The Worst Point About Gay Marriage You’ll Read (Today)
by evanmcmurry
Everybody and everyone is taking batting practice at Megan McArdle’s attempt to spin gay marriage into a bourgeois victory that’s somehow the nanny state in action, or something. (“The sexual revolution is over. And the revolutionaries lost.” Dang.) Amazingly, there’s a still a pitch left to hit, so I’ll swing:
The 1970s were an open revolt against the idea of the dutiful pair bond, in favor of a life of perpetual infatuation. The elites led the way–and now they’re leading it back. Compare Newt Gingrich or John McCain to the new generation of Republican hopefuls. Jindal, Ryan, Christie, Rubio . . . all of them are married to their first wives. Jindal met his wife in high school, Christie in college. By their age, McCain was preparing for his first divorce, and Gingrich was just a few years from his second.
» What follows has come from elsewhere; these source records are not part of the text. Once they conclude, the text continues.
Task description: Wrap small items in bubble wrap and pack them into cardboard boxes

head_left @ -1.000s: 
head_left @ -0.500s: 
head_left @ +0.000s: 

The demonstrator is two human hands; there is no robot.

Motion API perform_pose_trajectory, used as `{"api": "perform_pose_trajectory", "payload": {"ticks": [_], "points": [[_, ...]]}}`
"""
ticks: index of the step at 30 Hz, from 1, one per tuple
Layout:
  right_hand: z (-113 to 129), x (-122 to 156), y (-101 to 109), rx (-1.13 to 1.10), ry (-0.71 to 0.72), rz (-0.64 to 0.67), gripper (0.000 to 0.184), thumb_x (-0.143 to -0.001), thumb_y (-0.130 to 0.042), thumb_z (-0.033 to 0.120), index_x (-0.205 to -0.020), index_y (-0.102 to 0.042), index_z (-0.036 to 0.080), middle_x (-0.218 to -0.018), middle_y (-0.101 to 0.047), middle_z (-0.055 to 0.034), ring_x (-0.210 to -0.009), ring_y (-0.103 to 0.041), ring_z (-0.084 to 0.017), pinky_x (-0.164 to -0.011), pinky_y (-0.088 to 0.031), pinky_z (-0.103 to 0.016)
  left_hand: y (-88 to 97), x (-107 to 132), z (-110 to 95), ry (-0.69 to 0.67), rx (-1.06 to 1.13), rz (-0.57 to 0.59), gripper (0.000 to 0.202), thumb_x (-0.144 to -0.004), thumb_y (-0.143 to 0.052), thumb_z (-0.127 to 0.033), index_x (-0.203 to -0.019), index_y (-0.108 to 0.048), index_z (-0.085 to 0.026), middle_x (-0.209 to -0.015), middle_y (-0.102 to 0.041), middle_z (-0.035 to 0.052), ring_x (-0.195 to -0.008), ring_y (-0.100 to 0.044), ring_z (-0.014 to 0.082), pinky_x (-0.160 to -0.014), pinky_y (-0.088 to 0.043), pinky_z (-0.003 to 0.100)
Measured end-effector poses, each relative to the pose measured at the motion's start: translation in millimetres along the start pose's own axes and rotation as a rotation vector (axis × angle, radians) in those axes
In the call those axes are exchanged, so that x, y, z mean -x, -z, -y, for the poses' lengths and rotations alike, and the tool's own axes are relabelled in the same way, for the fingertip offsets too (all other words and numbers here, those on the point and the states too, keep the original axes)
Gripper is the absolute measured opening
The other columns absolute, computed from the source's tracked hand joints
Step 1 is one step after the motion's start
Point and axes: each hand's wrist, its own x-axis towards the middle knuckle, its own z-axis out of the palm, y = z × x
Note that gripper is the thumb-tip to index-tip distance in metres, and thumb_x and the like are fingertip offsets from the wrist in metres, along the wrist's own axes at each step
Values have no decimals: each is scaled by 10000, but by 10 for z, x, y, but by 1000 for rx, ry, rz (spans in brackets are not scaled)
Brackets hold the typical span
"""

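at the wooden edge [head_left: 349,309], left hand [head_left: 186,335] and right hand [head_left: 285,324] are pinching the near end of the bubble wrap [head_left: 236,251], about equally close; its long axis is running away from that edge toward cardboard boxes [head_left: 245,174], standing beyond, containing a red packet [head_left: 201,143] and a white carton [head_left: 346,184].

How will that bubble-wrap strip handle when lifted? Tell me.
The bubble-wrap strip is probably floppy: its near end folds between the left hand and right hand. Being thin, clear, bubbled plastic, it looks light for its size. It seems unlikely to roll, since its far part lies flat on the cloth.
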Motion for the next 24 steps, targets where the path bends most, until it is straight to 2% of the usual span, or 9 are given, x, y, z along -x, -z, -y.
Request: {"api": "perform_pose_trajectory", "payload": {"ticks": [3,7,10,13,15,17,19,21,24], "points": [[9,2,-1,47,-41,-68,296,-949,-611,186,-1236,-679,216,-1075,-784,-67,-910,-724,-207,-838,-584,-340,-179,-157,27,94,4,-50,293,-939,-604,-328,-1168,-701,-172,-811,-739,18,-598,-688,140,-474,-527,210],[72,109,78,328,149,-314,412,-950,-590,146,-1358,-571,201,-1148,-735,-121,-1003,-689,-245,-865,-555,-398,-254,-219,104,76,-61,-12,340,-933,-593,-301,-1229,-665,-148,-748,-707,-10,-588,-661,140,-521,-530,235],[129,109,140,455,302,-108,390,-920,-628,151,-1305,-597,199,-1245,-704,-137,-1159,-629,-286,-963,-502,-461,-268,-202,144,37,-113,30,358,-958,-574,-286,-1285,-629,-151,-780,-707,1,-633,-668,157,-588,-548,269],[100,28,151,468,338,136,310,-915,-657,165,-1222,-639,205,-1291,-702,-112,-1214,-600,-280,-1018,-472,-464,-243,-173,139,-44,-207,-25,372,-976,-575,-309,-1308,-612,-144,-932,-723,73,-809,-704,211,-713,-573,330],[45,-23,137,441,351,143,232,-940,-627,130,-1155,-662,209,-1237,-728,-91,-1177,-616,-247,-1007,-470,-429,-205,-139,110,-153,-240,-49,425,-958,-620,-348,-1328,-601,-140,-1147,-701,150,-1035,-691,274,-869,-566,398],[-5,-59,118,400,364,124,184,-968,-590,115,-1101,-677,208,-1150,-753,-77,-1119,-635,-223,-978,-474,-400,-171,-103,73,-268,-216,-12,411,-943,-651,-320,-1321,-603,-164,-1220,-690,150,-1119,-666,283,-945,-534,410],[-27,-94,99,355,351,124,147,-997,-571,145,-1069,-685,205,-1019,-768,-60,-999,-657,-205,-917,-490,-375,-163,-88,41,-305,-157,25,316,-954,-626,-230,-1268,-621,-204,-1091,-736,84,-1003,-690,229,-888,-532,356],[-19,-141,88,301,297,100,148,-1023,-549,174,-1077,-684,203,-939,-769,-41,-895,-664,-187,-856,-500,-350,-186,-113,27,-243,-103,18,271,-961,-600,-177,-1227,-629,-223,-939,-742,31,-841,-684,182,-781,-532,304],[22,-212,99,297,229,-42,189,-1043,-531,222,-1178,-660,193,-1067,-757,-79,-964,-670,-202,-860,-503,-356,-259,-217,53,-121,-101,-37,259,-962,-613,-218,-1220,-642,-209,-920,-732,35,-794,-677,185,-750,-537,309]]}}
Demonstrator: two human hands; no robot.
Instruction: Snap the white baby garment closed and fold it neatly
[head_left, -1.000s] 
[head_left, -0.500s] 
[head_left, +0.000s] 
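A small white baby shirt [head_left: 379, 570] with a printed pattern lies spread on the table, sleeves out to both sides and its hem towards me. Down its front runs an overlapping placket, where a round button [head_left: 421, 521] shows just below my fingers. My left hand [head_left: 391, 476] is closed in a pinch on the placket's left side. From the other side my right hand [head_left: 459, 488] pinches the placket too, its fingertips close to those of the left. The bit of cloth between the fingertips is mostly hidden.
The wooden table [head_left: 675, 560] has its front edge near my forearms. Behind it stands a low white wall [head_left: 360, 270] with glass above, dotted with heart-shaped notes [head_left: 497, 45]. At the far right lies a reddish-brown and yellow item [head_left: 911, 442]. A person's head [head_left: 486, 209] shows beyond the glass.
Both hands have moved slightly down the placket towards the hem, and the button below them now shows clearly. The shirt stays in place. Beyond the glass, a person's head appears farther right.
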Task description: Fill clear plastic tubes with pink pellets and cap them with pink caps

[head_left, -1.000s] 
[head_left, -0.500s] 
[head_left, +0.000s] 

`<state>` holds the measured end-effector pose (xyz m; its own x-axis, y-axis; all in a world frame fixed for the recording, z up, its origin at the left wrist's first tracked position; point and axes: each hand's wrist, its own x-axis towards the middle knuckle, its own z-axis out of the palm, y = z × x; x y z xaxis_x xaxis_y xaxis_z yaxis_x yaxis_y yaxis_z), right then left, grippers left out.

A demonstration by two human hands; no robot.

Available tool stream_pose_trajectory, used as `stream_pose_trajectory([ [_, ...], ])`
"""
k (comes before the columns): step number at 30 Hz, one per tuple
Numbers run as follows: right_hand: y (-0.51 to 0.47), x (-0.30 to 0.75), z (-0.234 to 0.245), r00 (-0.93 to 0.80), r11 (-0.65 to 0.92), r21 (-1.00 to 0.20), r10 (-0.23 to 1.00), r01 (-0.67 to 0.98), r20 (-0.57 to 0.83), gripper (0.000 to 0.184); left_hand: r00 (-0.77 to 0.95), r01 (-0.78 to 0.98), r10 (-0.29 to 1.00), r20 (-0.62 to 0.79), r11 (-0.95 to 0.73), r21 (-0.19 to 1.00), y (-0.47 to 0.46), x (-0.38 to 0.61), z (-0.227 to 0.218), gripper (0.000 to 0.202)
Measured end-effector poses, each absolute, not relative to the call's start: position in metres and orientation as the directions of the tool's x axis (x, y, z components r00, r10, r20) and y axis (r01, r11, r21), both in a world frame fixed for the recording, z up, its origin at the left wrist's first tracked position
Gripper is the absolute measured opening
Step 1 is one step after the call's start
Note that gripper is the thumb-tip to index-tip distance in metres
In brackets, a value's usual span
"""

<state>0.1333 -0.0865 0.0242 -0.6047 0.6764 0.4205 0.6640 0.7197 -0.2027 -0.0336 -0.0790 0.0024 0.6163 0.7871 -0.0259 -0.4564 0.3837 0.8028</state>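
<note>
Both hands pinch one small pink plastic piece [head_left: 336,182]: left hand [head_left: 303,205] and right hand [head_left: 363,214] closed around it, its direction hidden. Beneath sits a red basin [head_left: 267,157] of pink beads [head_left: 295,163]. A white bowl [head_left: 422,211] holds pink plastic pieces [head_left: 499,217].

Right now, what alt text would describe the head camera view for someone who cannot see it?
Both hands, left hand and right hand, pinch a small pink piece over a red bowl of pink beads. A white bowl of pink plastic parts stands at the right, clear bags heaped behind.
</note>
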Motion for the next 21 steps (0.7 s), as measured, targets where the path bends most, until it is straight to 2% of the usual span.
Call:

As Gin and Tacos points out, give those four shining specimens of elite masculinity a few more years and we’ll see who’s still married to whom. But more to the point—I thought gay marriage was supposed to be ruining the institution of marriage. Now it’s stronger than ever? Was the whole moral panic over the traditional definition of marriage really because Newt Gingrich couldn’t stop throwing it into women who weren’t his wife(ves)?
Christ. McArdle really is a unique piece of work. Excellent takedown by Ed, as always.
I notice that her examples of politicians disrespecting the institution of marriage is filled with GOP stalwarts. How about Barack Obama, Al Gore, or even good old Bill Clinton himself? All on their first marriage, and yet they’re supposed to be part of the same generation that produced Gingrich, et al.
As Susan of Texas often says of McArdle, the stupid, it burns.